Over the years we’ve learned a few things that help to stretch their feed. Let me share four of them with you today!
1. Weeds, unwanted plants, and/or grass clippings
This is the EASIEST way to stretch your chicken’s feed. It requires the least amount of thought and depending on where you live it may even save you more money. Does your city charge a separate fee for yard waste removal? Chickens are foragers and will eat through weeds and grass clippings. They’ll scratch through them and find all sorts of things to munch on. If you’re weeding your garden throw the weeds in a bucket and when it’s full dump the bucket for the chickens. You can even throw them unwanted plants or collect grass clippings and toss them to your birds (ours LOVE these). At the end of the season when you clean out your garden beds, throw all the dead plants to the chickens!

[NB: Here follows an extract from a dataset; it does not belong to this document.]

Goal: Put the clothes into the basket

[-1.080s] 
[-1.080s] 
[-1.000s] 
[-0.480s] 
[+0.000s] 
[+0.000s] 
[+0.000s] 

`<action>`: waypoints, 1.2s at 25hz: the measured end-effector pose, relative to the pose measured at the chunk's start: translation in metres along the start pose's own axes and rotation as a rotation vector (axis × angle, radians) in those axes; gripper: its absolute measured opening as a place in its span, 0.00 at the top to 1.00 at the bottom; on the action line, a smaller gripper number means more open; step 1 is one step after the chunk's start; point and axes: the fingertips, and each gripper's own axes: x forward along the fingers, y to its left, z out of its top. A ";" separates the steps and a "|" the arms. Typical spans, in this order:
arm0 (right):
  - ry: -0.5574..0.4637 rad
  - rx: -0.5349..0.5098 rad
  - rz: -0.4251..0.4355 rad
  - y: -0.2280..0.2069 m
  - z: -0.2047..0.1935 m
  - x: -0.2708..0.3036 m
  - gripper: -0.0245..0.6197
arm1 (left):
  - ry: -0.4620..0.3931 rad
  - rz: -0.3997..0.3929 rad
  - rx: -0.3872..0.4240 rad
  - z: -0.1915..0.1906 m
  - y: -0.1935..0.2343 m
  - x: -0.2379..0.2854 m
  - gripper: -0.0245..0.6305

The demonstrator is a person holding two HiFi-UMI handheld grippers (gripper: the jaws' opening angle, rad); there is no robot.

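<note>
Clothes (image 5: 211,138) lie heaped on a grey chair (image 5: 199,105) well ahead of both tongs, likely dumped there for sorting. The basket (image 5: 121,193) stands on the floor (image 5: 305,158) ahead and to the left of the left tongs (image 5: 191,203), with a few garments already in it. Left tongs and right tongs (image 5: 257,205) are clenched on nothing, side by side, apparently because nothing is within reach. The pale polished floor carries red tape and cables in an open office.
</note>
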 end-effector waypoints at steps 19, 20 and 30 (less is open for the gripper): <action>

If you plant your garden in the ground consider fencing off sections of it with some chicken wire and letting your birds loose at the end of the season or just before you plant. They’ll clean up the garden and till it under for next year. It’s worth noting chickens can be very destructive and will tear up the ground. This is NOT recommended for raised beds or if you have several perennial plants that you want to see again.
2. Let them Free Range
Do you have a fenced-in yard? Is there a way that you can section off parts of your yard with chicken wire and release the birds in a new section of the yard every day or so? Chickens will eat all sorts of bugs so if you let your birds range they’ll eat mosquitos, ticks, and other nasty bugs.
3. Fruits and Veggies
This is something that we’ve started doing in the last year or two. If we have some fruit or vegetable scraps such as lettuce, strawberry tops, apple cores or pieces, or leftover bagged salad. Instead of tossing it into the compost bin, we’ll give it to the chickens. They seem to like it and will frequently get into little fights over who gets the apple core.
4. Scrambled Eggs with the Shell
This was something our neighbor suggested years ago. If an egg comes in cracked we set it aside until we get a few and then we’ll scramble them up with the shell and throw them out to the birds. Ya’ll as weird and gross as it may sound they LOVE THESE! They’ll devour the eggs in minutes! Adding the shell provides some extra calcium that helps when you get eggs with soft shells. In addition, the added protein of the eggs is also good to give in the Winter when it’s really cold out and they’re eating more to stay warm.
Bonus Tip for these hot Summer Days
Something that we’ve been doing with it getting into the 90s has been making a gruel. We’ll soak some of their food in cold water, let it soak, and then we’ll add a spring or two of peppermint for it’s natural cooling properties to help keep them cool.